Description of the task —
Please output the data exactly, without omitting anything.
----------
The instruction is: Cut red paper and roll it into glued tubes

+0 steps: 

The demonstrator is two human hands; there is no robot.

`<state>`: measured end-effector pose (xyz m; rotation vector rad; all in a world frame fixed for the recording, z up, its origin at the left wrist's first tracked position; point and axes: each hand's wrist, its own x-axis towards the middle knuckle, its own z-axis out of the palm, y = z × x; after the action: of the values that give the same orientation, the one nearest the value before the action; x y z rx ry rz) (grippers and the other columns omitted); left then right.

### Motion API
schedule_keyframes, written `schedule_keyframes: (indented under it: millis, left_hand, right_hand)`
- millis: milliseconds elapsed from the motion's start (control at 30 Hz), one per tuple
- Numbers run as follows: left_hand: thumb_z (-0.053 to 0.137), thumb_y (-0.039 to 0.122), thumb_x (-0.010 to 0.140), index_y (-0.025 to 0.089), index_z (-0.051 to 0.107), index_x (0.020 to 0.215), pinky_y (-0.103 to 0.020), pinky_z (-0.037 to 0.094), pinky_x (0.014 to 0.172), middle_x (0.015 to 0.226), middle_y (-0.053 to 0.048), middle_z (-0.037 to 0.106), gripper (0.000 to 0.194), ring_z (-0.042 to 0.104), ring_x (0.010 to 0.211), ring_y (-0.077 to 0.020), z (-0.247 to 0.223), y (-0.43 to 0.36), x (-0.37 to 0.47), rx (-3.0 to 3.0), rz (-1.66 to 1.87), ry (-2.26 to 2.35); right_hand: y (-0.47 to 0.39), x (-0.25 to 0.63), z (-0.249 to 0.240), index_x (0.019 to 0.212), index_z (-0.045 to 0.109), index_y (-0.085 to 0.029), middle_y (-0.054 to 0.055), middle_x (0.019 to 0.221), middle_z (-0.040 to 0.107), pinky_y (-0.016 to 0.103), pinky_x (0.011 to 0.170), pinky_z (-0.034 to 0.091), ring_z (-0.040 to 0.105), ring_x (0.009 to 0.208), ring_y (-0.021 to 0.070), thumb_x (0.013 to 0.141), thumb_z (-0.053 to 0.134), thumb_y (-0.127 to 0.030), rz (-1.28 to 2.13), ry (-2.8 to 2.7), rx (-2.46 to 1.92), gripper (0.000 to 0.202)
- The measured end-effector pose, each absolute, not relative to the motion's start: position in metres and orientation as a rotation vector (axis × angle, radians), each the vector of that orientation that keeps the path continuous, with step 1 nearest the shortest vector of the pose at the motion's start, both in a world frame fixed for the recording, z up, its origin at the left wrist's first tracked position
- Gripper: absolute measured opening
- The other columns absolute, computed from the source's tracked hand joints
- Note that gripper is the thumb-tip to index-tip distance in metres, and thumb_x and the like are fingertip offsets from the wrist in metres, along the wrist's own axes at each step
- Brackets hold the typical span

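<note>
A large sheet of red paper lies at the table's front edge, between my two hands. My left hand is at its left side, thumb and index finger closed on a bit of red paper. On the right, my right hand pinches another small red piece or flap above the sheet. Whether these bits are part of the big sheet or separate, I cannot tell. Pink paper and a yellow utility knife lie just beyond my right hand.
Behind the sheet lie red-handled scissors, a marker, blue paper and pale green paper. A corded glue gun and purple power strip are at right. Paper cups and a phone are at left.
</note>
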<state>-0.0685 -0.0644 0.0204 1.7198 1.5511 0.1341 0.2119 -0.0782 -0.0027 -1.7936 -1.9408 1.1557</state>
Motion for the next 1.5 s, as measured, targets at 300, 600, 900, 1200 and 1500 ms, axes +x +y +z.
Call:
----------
Solved exercise —
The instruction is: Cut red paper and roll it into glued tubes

+0 steps: 

The demonstrator is two human hands; there is no robot.

`<state>`: measured end-effector pose (xyz m; rotation vector rad; all in a world frame fixed for the recording, z up, its origin at the left wrist's first tracked position; point and axes: each hand's wrist, its own x-axis towards the middle knuckle, its own z-axis out of the palm, y = z × x; after the action: of the values that give the same orientation, the one nearest the value before the action; x y z rx ry rz) (grippers and the other columns omitted); left then right.

### Motion API
schedule_keyframes, written `schedule_keyframes: (indented under it: millis, left_hand, right_hand)`
- millis: milliseconds elapsed from the motion's start (control at 30 Hz), one per tuple
- Numbers run as follows: left_hand: thumb_z (-0.053 to 0.137), thumb_y (-0.039 to 0.122), thumb_x (-0.010 to 0.140), index_y (-0.025 to 0.089), index_z (-0.051 to 0.107), index_x (0.020 to 0.215), pinky_y (-0.103 to 0.020), pinky_z (-0.037 to 0.094), pinky_x (0.014 to 0.172), middle_x (0.015 to 0.226), middle_y (-0.053 to 0.048), middle_z (-0.037 to 0.106), gripper (0.000 to 0.194), ring_z (-0.042 to 0.104), ring_x (0.010 to 0.211), ring_y (-0.077 to 0.020), z (-0.247 to 0.223), y (-0.43 to 0.36), x (-0.37 to 0.47), rx (-3.0 to 3.0), rz (-1.66 to 1.87), ry (-2.26 to 2.35); right_hand: y (-0.47 to 0.39), x (-0.25 to 0.63), z (-0.249 to 0.240), index_x (0.019 to 0.212), index_z (-0.045 to 0.109), index_y (-0.085 to 0.029), middle_y (-0.054 to 0.055), middle_x (0.019 to 0.221), middle_z (-0.040 to 0.107), pinky_y (-0.016 to 0.103), pinky_x (0.011 to 0.170), pinky_z (-0.034 to 0.091), ring_z (-0.040 to 0.105), ring_x (0.009 to 0.208), ring_y (-0.021 to 0.070), thumb_x (0.013 to 0.141), thumb_z (-0.053 to 0.134), thumb_y (-0.127 to 0.030), rz (-1.28 to 2.13), ry (-2.8 to 2.7), rx (-2.46 to 1.92), gripper (0.000 to 0.202)
- The measured end-effector pose, each absolute, not relative to the motion's start: position in metres and orientation as a rotation vector (axis × angle, radians), each the vector of that orientation that keeps the path continuous, with step 1 nearest the shortest vector of the pose at the motion's start, both in a world frame fixed for the recording, z up, its origin at the left wrist's first tracked position
- Gripper: absolute measured opening
- The other columns absolute, computed from the source's tracked hand joints
- Note that gripper is the thumb-tip to index-tip distance in metres, and thumb_x and the like are fingertip offsets from the wrist in metres, along the wrist's own axes at each step
- Brackets hold the typical span

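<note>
A large sheet of red paper lies at the table's front edge, between my two hands. My left hand is at its left side, thumb and index finger closed on a bit of red paper. On the right, my right hand pinches another small red piece or flap above the sheet. Whether these bits are part of the big sheet or separate, I cannot tell. Pink paper and a yellow utility knife lie just beyond my right hand.
Behind the sheet lie red-handled scissors, a marker, blue paper and pale green paper. A corded glue gun and purple power strip are at right. Paper cups and a phone are at left.
</note>
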<state>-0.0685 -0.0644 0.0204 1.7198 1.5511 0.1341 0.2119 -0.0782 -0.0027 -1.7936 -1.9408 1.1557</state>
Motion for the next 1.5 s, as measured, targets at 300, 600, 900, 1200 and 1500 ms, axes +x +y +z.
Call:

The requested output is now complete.